This is how world’s richest man hangs out with his bestfriend.
- Jeff Bezos will fly to space this July on Blue Origin’s New Shepard rocket ship.
- Brother Mark Bezos to accompany the Amazon Founder on his excursion.
- After more than dozen test launches, the single-stage crewed capsule rocket ship has been certified safe for space tourism.
- Third seat still remains under auction.
When you boast of $186 billion in net worth and own world’s biggest trillion dollar company, no idea seems far fetched. They say money can’t buy you happiness but it can surely buy a trip to space to see the world from a perspective only few in the history could. And that’s something definitely bigger than happiness.
Founder of Amazon and world’s richest man, Jeff Bezos, taking the vacation game a notch higher by going on a trip to space on the first crewed flight of Blue Origin’s New Shepard rocket ship. The excursion is scheduled on July 20 to mark the 52nd anniversary of the Apollo 11 moon landing.
In a video message shared by Bezos across his social media handles, he said: “You see the Earth from space, it changes you,” Jeff Bezos said in a video announcing his plan.
It changes your relationship with this planet, with humanity. It’s one Earth. I want to go on this flight because it’s the thing I’ve wanted to do all my life. It’s an adventure. It’s a big deal for me.
But the Founder of Blue Origin won’t be going alone on the adventure of lifetime. Bezos will be sharing the moment with his brother and the best friend, Mark Bezos.
“I wasn’t even expecting him to say that he was going on the first flight,” Mark Bezos added. “And then when he asked me to go along, I was just awestruck. What a remarkable opportunity, not only to have this adventure, but to be able to do it with my best friend.”
The third seat on the rocket ship is up for sale through a charity auction priced at $2.8 million. The unsealed online bidding period will run till June 10 after which, a live auction will announce the winner 2 days later.
Currently, the three phased auction is running in its second stage. The pre-bid from May 5-19 witnessed a massive competition among aspiring astronauts, pulling up the bid price to $2.8 million on Monday morning. This number reached $3.2 million by afternoon.
The money generated from the seat auction of New Shepard will be donated to Club for the Future, with is Blue Origin’s philanthropic trust to motivate the young generation to pursue careers in space exploration and STEM.
New Shepard rocket ship is being launched by Blue Origin, Jeff Bezos’ spaceflight company founded in 2000. It is named after the first American in space, Alan Shepard, and is specifically designed to facilitate space tourism.
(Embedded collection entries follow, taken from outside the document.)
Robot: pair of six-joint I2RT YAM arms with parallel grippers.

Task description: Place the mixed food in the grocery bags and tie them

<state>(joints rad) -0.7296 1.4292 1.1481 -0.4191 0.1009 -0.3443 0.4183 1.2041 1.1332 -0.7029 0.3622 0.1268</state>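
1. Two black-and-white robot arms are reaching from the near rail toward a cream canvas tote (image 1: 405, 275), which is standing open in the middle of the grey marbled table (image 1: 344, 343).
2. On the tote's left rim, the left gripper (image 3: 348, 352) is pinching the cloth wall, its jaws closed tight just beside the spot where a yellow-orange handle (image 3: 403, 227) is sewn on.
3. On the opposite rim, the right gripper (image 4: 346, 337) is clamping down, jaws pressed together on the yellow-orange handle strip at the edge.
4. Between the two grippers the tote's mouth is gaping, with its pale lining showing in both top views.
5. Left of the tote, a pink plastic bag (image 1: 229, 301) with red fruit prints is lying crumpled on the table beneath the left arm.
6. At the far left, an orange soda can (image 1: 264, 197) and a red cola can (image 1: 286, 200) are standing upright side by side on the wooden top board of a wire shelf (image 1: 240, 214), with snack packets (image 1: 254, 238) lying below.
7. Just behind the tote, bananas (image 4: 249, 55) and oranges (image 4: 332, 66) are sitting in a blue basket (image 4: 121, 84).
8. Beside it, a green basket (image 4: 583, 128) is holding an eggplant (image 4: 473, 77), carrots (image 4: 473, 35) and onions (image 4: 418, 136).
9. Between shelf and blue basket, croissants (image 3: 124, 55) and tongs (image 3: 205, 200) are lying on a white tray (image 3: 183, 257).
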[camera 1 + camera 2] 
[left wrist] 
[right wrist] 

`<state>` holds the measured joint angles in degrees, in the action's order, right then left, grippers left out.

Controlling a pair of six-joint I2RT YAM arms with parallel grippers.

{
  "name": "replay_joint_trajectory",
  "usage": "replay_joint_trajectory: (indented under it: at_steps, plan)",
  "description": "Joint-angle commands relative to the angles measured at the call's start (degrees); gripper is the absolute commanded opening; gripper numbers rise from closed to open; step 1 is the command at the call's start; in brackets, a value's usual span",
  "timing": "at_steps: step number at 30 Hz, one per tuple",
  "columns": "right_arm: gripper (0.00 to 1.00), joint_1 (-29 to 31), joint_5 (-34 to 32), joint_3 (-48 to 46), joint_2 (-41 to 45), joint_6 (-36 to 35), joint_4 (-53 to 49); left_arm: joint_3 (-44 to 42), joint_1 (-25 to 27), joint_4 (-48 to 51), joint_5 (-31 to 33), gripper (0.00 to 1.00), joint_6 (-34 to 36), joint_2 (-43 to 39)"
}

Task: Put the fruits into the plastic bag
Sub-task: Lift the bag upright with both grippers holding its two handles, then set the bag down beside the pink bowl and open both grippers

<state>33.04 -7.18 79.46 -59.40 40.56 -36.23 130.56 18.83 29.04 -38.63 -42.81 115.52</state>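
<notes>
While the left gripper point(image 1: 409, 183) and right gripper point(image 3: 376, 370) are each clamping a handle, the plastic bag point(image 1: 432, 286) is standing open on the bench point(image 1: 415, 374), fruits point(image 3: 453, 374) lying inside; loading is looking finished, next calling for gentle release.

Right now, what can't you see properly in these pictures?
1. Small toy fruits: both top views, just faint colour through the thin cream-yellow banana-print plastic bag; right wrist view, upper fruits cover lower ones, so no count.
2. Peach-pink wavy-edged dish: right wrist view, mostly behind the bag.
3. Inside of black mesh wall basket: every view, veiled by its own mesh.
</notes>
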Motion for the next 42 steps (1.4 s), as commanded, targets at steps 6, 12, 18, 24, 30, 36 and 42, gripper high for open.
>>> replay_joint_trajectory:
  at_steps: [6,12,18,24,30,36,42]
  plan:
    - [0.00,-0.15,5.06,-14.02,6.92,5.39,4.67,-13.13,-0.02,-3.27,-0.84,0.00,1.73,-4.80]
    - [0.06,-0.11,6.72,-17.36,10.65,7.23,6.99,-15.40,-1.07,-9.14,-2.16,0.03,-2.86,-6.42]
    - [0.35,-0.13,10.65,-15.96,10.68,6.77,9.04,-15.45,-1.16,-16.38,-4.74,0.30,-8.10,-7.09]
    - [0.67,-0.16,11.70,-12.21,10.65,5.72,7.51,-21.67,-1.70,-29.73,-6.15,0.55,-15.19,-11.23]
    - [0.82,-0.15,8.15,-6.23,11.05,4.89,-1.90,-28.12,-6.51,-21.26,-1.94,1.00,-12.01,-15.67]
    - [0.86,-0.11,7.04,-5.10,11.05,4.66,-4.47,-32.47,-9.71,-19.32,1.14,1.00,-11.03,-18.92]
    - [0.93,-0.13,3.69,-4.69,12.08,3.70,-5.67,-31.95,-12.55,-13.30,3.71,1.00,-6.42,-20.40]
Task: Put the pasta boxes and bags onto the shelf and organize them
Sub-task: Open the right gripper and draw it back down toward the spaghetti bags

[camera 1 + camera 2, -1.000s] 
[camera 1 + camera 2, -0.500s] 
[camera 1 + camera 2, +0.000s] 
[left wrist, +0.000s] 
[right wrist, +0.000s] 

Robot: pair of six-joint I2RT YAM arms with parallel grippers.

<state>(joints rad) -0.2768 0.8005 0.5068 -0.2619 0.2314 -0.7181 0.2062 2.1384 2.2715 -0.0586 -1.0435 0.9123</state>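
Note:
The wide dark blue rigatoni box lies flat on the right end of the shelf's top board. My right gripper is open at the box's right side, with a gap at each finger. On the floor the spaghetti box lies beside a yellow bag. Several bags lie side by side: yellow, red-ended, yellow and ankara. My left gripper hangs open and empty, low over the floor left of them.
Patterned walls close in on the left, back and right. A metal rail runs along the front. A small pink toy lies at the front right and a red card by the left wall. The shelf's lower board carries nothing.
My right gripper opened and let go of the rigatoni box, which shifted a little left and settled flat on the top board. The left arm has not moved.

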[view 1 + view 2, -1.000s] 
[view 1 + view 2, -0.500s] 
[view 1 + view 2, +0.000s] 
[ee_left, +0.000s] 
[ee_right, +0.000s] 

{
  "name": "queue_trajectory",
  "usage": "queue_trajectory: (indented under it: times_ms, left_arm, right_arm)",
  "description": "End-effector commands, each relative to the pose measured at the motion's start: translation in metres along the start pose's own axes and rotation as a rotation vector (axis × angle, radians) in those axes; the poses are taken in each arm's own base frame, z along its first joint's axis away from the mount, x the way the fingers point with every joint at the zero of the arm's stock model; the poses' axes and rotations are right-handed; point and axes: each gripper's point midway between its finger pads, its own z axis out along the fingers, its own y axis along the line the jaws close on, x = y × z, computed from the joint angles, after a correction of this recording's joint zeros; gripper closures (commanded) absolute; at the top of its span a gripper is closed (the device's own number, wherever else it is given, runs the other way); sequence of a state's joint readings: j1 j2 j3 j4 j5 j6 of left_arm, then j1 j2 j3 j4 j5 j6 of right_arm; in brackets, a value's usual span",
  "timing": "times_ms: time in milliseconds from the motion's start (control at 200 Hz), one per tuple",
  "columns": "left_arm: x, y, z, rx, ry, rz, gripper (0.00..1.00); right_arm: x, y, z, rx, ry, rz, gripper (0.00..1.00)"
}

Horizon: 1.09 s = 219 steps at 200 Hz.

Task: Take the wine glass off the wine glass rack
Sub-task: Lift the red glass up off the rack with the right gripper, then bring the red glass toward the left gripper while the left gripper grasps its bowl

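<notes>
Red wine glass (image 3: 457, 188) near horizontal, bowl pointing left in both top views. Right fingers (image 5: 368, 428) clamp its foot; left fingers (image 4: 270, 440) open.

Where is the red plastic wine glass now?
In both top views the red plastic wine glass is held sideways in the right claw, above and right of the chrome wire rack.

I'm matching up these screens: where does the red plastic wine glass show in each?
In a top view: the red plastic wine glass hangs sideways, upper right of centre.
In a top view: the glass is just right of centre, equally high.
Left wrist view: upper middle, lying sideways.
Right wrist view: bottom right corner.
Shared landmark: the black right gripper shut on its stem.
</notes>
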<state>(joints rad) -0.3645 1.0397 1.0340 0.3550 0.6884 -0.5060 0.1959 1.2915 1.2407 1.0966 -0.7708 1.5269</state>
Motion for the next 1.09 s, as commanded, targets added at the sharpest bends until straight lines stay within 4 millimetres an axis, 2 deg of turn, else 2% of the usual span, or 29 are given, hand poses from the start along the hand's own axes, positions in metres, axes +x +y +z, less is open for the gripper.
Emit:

The spaceship is spacious enough to accommodate at least six people, hosting them with massive windows for an unfiltered view of our planet from space.
“Ever since I was 5 years old, I’ve dreamed of traveling to space,” said Bezos in a video post on his personal Instagram account. “On July 20th, I will take that journey with my brother.”
How does New Shepard Rocket Ship works and how safe is it?
An adventure is never meant to be safe but to dare take the risk of life. Asking how safe Blue Origin’s New Shepard is, is the same as asking, how safe skydiving or bungee jumping is.
This single-stage rocket with a crew capsule has successfully been tested plenty of times before company’s founder Jeff Bezos announced his inaugural voyage this July.
The mechanism of the spaceship is something like this- the booster rocket along with the crew capsule flies vertically into space. The both later separate at a set altitude after 100km, which is the scientific onset of space, called the Kármán line. The crew capsule then deploys parachutes, slowly descending back to the launch point by firing retro rockets.
The voyage is 11 minute long — three minutes of crew capsule reaching a weightless 100km altitude (the onset of space) with a rare view of Earth, seven minutes for booster rocket’s autonomous landing after liftoff and the remaining three minutes for crew capsule to float down on Earth using parachutes.
West Texas desert is the planned touchdown point.